What is required:
Look below for the line that has "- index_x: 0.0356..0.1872". Set down the lines from there through the line that has "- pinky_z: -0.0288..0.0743", exactly as written.
#####
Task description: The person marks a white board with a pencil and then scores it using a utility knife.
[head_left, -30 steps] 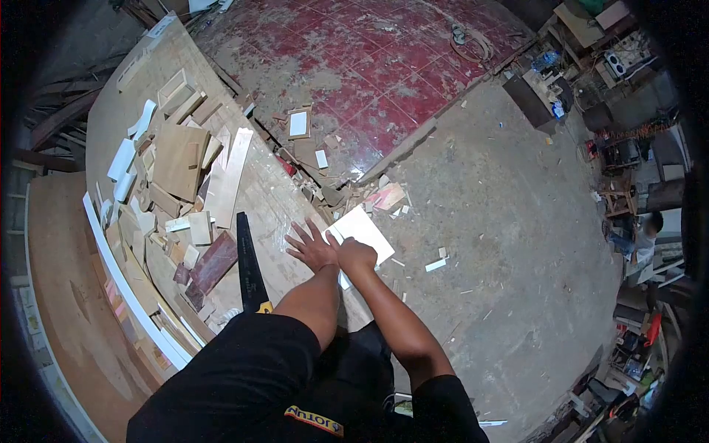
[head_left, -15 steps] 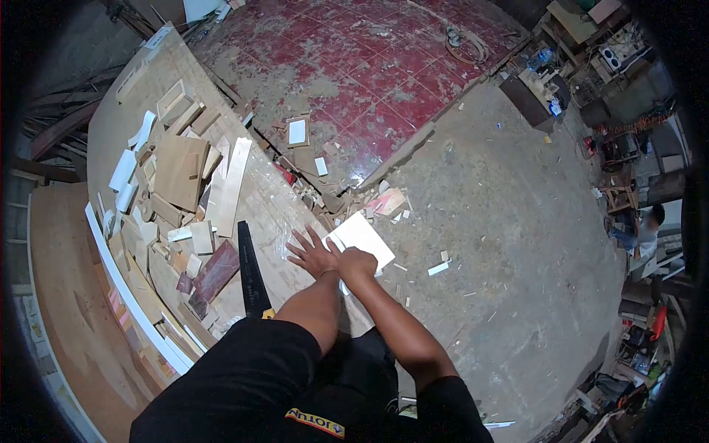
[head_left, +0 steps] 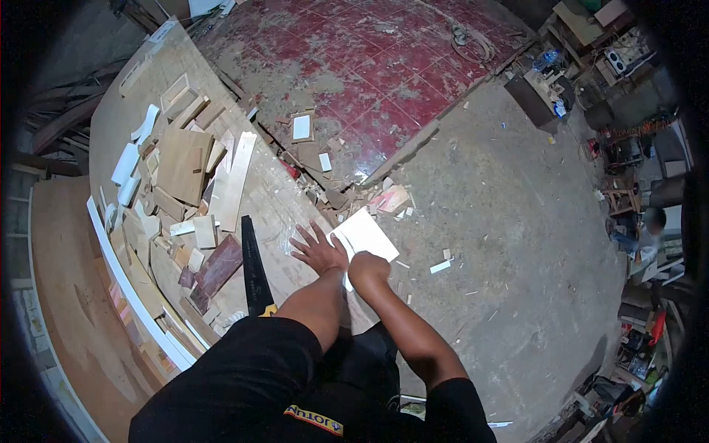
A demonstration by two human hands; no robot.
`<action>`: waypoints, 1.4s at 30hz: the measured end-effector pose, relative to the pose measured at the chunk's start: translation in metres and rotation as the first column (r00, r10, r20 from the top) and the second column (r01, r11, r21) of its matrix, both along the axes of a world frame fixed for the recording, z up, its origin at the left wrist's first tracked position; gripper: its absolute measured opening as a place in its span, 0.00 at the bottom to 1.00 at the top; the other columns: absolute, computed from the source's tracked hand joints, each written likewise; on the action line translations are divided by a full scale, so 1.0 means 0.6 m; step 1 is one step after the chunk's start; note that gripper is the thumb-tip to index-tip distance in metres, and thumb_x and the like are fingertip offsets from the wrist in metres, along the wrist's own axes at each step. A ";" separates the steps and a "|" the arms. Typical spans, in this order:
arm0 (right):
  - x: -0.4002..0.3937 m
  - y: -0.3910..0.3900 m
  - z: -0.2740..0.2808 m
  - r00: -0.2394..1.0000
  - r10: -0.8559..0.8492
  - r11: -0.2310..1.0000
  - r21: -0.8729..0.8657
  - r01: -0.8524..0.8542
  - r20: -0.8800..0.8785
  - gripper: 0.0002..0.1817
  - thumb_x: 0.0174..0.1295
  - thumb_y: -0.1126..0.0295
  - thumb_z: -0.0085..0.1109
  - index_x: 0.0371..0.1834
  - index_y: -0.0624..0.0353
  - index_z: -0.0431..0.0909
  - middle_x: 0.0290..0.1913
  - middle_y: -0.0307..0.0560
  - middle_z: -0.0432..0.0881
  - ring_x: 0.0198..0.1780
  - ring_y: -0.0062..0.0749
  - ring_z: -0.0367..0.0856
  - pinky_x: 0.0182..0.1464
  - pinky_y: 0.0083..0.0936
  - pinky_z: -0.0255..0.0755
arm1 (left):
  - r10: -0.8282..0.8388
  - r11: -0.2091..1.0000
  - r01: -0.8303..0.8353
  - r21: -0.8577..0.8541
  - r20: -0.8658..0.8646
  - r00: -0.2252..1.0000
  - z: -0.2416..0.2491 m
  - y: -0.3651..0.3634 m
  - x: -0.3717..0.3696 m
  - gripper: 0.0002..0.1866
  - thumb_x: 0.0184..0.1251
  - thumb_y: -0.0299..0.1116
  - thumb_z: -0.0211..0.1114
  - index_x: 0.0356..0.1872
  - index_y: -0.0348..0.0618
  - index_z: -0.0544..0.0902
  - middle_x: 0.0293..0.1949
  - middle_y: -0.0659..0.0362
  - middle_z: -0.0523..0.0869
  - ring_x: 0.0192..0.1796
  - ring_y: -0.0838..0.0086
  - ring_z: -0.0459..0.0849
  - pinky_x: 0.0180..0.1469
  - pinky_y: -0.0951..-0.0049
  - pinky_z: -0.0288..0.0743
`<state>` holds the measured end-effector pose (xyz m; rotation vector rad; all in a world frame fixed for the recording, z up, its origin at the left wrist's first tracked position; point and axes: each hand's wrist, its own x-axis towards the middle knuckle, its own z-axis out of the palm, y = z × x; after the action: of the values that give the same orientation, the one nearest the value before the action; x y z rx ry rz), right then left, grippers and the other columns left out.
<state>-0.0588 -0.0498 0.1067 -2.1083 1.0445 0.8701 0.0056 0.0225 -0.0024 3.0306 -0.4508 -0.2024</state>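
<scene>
A white rectangular panel (head_left: pixel 369 235) lies at the right edge of the wooden worktable, jutting past it. My left hand (head_left: pixel 321 251) is spread flat at the panel's left side, fingers apart. Close beside it, my right hand (head_left: pixel 368 271) is closed in a fist at the panel's near edge; whatever is in it is hidden. A narrow white strip (head_left: pixel 347 282) shows between my wrists. Left of my left forearm lies a handsaw (head_left: pixel 253 266) with a black blade and a bit of yellow at its handle.
Wood offcuts (head_left: pixel 181 166) are heaped on the worktable (head_left: pixel 277 199), with a dark red block (head_left: pixel 218 264) near the saw. Scraps litter the concrete floor (head_left: pixel 509 244) and red tiles (head_left: pixel 354 81). A person (head_left: pixel 646 236) is at the far right, among clutter.
My right fist has moved slightly right and down, away from my left hand, along the panel's near edge. My left hand stays spread in place; the whole view has shifted slightly.
</scene>
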 end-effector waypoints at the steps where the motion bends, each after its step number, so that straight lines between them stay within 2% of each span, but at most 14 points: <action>1: -0.011 0.004 0.018 1.000 -0.003 0.999 -0.038 0.003 -0.012 0.17 0.66 0.63 0.50 0.49 0.59 0.84 0.48 0.52 0.87 0.48 0.42 0.88 0.43 0.35 0.81 | -0.003 1.000 0.003 -0.008 0.011 1.000 0.004 -0.001 -0.001 0.38 0.69 0.50 0.48 0.78 0.53 0.51 0.78 0.44 0.42 0.76 0.32 0.36 0.72 0.29 0.31; 4: -0.019 0.014 -0.019 1.000 -0.026 0.993 -0.115 0.025 -0.006 0.18 0.66 0.61 0.48 0.46 0.60 0.84 0.43 0.57 0.87 0.45 0.45 0.88 0.42 0.35 0.81 | -0.012 1.000 0.013 -0.012 0.033 0.999 -0.006 -0.003 -0.005 0.40 0.67 0.49 0.50 0.78 0.53 0.49 0.78 0.44 0.42 0.76 0.32 0.36 0.72 0.30 0.30; 7: 0.006 0.012 -0.046 0.975 -0.016 0.982 -0.180 0.056 0.220 0.18 0.67 0.59 0.48 0.44 0.61 0.81 0.39 0.59 0.87 0.40 0.47 0.89 0.38 0.39 0.82 | 0.000 1.000 -0.001 -0.029 -0.024 1.000 -0.014 0.002 0.003 0.40 0.66 0.50 0.51 0.78 0.54 0.50 0.78 0.44 0.42 0.76 0.32 0.36 0.72 0.30 0.30; 10: 0.006 0.015 -0.070 0.978 -0.159 0.982 -0.079 0.170 0.135 0.19 0.70 0.60 0.44 0.50 0.62 0.78 0.42 0.62 0.86 0.44 0.49 0.88 0.44 0.41 0.82 | 0.011 1.000 -0.012 -0.012 -0.037 0.999 -0.009 -0.001 0.003 0.40 0.66 0.50 0.51 0.78 0.54 0.51 0.78 0.44 0.42 0.76 0.32 0.36 0.72 0.30 0.30; 16: -0.044 0.030 -0.020 0.985 -0.132 0.982 -0.122 0.145 0.113 0.15 0.65 0.65 0.49 0.44 0.66 0.79 0.41 0.61 0.86 0.42 0.51 0.88 0.41 0.43 0.82 | 0.001 1.000 -0.001 -0.031 0.003 1.000 0.006 -0.001 -0.005 0.39 0.67 0.49 0.49 0.78 0.51 0.51 0.78 0.43 0.42 0.76 0.32 0.36 0.72 0.30 0.28; 18: -0.021 0.019 -0.009 0.986 0.038 0.991 -0.132 -0.016 0.163 0.16 0.66 0.64 0.49 0.44 0.66 0.80 0.41 0.59 0.87 0.43 0.49 0.88 0.41 0.42 0.82 | -0.011 0.998 0.011 -0.060 0.004 1.000 0.003 -0.001 -0.003 0.39 0.67 0.49 0.49 0.78 0.51 0.51 0.78 0.43 0.42 0.76 0.32 0.36 0.72 0.31 0.28; 20: 0.000 0.014 -0.027 0.974 0.073 0.986 -0.162 -0.039 0.214 0.18 0.66 0.62 0.49 0.44 0.66 0.80 0.41 0.58 0.87 0.42 0.49 0.88 0.41 0.41 0.82 | -0.006 0.999 0.005 -0.047 -0.015 1.000 -0.003 0.000 0.000 0.39 0.67 0.49 0.48 0.78 0.51 0.51 0.78 0.43 0.42 0.76 0.32 0.36 0.72 0.31 0.28; 22: 0.008 0.008 -0.049 0.968 0.028 0.989 -0.150 0.010 0.249 0.18 0.67 0.61 0.48 0.43 0.66 0.80 0.39 0.57 0.87 0.39 0.50 0.89 0.39 0.42 0.82 | -0.009 1.000 0.008 -0.030 -0.041 0.999 -0.008 0.001 0.003 0.39 0.68 0.49 0.48 0.78 0.51 0.50 0.78 0.43 0.42 0.76 0.32 0.36 0.72 0.31 0.27; 23: 0.000 0.008 -0.061 0.960 -0.121 0.984 -0.101 0.150 0.254 0.16 0.67 0.62 0.48 0.41 0.65 0.80 0.37 0.60 0.87 0.36 0.52 0.89 0.38 0.44 0.81 | -0.016 0.999 0.016 -0.050 0.011 1.000 -0.007 0.001 0.001 0.38 0.67 0.49 0.49 0.78 0.52 0.52 0.78 0.43 0.44 0.76 0.31 0.37 0.71 0.30 0.29; 26: -0.062 0.032 -0.072 0.959 -0.118 0.975 -0.156 0.161 0.257 0.14 0.66 0.64 0.48 0.39 0.64 0.80 0.35 0.62 0.86 0.36 0.54 0.88 0.37 0.45 0.81 | -0.019 0.997 0.024 -0.074 0.065 0.998 -0.006 -0.001 -0.003 0.38 0.67 0.49 0.51 0.78 0.53 0.52 0.78 0.43 0.45 0.76 0.31 0.37 0.71 0.28 0.30; 29: -0.071 0.035 -0.004 0.972 -0.171 0.975 -0.115 0.191 0.163 0.13 0.67 0.66 0.46 0.41 0.61 0.79 0.37 0.64 0.86 0.39 0.55 0.88 0.42 0.45 0.81 | -0.014 0.998 0.016 -0.054 0.042 0.999 0.002 -0.001 -0.005 0.39 0.67 0.49 0.50 0.78 0.53 0.51 0.78 0.44 0.43 0.76 0.31 0.36 0.72 0.30 0.29; 38: 0.001 0.010 -0.035 0.982 0.008 0.986 -0.164 0.024 0.191 0.15 0.65 0.63 0.51 0.43 0.61 0.82 0.41 0.57 0.87 0.42 0.48 0.89 0.40 0.38 0.81 | 0.001 0.999 -0.002 -0.037 -0.037 0.999 0.003 0.001 -0.001 0.39 0.67 0.48 0.50 0.78 0.52 0.50 0.79 0.44 0.41 0.77 0.33 0.34 0.72 0.32 0.26; 40: -0.010 0.002 -0.023 0.999 -0.024 1.000 -0.008 0.023 -0.043 0.19 0.69 0.63 0.49 0.53 0.64 0.80 0.50 0.56 0.85 0.50 0.46 0.87 0.44 0.37 0.82 | -0.007 0.999 0.008 -0.048 0.006 1.000 0.005 -0.004 -0.003 0.39 0.67 0.48 0.50 0.78 0.52 0.50 0.79 0.44 0.41 0.77 0.33 0.34 0.72 0.32 0.26; 42: -0.012 0.007 0.030 0.996 -0.045 0.999 -0.032 0.043 -0.076 0.17 0.68 0.65 0.49 0.51 0.63 0.82 0.51 0.54 0.85 0.50 0.44 0.87 0.45 0.35 0.81 | -0.001 0.999 0.002 -0.039 0.010 1.000 0.006 -0.005 -0.003 0.39 0.67 0.49 0.49 0.78 0.52 0.50 0.79 0.45 0.42 0.77 0.33 0.34 0.72 0.31 0.26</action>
<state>-0.0662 -0.0455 0.1245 -2.0829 1.1461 0.9257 0.0036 0.0197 0.0015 2.9949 -0.4521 -0.1769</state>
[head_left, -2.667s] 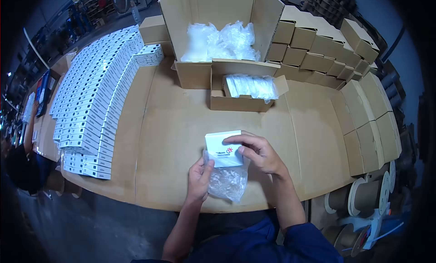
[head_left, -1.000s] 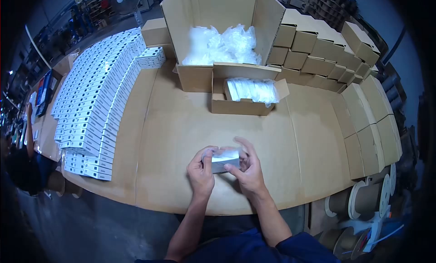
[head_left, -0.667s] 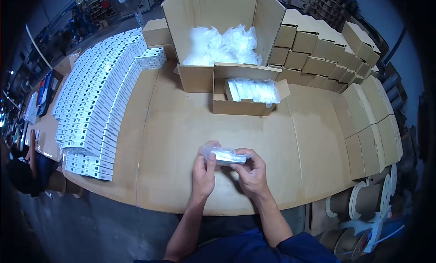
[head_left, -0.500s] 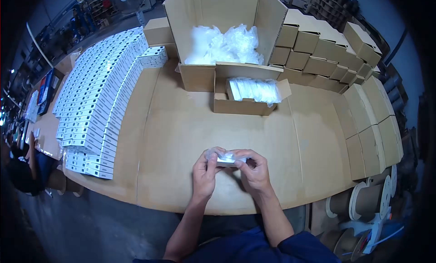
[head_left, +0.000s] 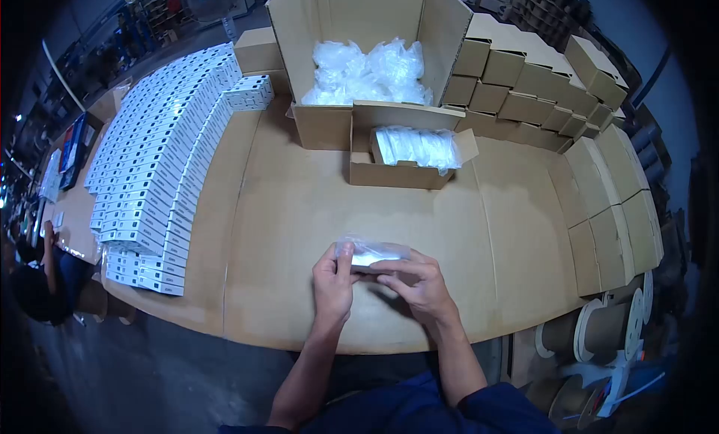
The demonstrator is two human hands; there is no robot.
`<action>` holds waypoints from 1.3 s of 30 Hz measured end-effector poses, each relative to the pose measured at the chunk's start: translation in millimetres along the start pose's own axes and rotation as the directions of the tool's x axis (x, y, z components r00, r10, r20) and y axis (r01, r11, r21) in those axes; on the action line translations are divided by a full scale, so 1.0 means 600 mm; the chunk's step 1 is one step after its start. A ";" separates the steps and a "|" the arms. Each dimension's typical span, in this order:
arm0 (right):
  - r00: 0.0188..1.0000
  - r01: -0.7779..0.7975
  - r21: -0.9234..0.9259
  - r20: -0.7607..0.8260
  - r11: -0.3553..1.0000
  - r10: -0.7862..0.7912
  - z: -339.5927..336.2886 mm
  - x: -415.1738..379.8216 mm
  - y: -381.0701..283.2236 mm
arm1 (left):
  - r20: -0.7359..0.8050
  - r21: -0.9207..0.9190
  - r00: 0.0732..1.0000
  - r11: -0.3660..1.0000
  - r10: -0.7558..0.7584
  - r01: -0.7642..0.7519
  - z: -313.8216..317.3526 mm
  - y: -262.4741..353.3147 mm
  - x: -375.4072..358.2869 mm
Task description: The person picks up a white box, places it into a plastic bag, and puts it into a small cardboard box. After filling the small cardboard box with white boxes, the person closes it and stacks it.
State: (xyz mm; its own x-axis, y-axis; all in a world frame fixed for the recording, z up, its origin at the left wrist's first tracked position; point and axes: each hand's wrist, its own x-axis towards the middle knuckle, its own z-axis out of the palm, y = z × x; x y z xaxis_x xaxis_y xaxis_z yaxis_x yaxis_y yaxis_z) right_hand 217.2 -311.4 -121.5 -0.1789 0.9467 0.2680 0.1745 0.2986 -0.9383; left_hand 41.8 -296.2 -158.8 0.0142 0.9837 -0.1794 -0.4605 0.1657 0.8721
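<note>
Near the front of the table I hold a small white box in a clear plastic bag [head_left: 372, 253]. My left hand [head_left: 332, 286] is closed on its left end, thumb on top. At the right end, my right hand [head_left: 421, 286] has its fingers laid along the near side of the bag, the thumb lower down. Farther back, a small open carton [head_left: 399, 178] contains a row of plastic-wrapped packets [head_left: 419, 149]. Behind that, a large open carton [head_left: 323, 127] holds a heap of clear plastic bags [head_left: 367, 73].
Stacked white boxes [head_left: 153, 175] with printed labels cover the table's left side. Brown cartons [head_left: 517, 82] are piled at the back right, with more cartons [head_left: 618, 209] along the right edge. Cable reels [head_left: 614, 329] stand below right. Another person [head_left: 46, 280] is at the far left.
My right fingers have straightened along the bag's near side, and the thumb has dropped below it. The bag now lies flatter over the box. My left hand keeps its hold.
</note>
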 end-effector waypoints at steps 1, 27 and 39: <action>0.998 -0.064 -0.035 0.012 0.997 0.064 0.002 0.001 -0.005 | 0.027 -0.006 1.000 1.000 -0.012 0.012 -0.005 -0.008 0.002; 0.981 0.162 -0.331 0.154 0.930 -0.117 -0.026 0.035 -0.020 | 0.466 0.355 0.882 0.898 0.070 -0.258 -0.049 0.079 0.006; 0.929 0.361 -0.532 0.275 0.766 -0.247 -0.062 0.122 -0.062 | 0.453 0.440 0.883 0.832 0.121 -0.339 -0.052 0.113 0.088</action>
State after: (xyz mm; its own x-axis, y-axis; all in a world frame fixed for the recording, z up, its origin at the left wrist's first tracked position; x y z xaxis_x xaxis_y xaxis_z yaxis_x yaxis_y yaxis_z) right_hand 233.3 -248.7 -58.6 -0.4757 0.7728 0.4202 0.5840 0.6347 -0.5061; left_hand -16.2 -235.0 -123.5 0.3591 0.9206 0.1531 0.0026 -0.1650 0.9863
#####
Exercise answer:
  - index_x: 0.0356..0.1872
  - index_y: -0.0348..0.0618
  - index_z: -0.0544..0.0902
  - middle_x: 0.0293..0.1949
  - middle_y: -0.0659..0.0362
  - middle_z: -0.0523..0.0869
  - ring_x: 0.0192..0.1796
  - ring_y: -0.0838..0.0086
  - ring_z: -0.0459..0.0849
  - pinky_x: 0.0180..0.1469
  - pinky_y: -0.0951..-0.0049
  - pinky_z: -0.0288..0.0743

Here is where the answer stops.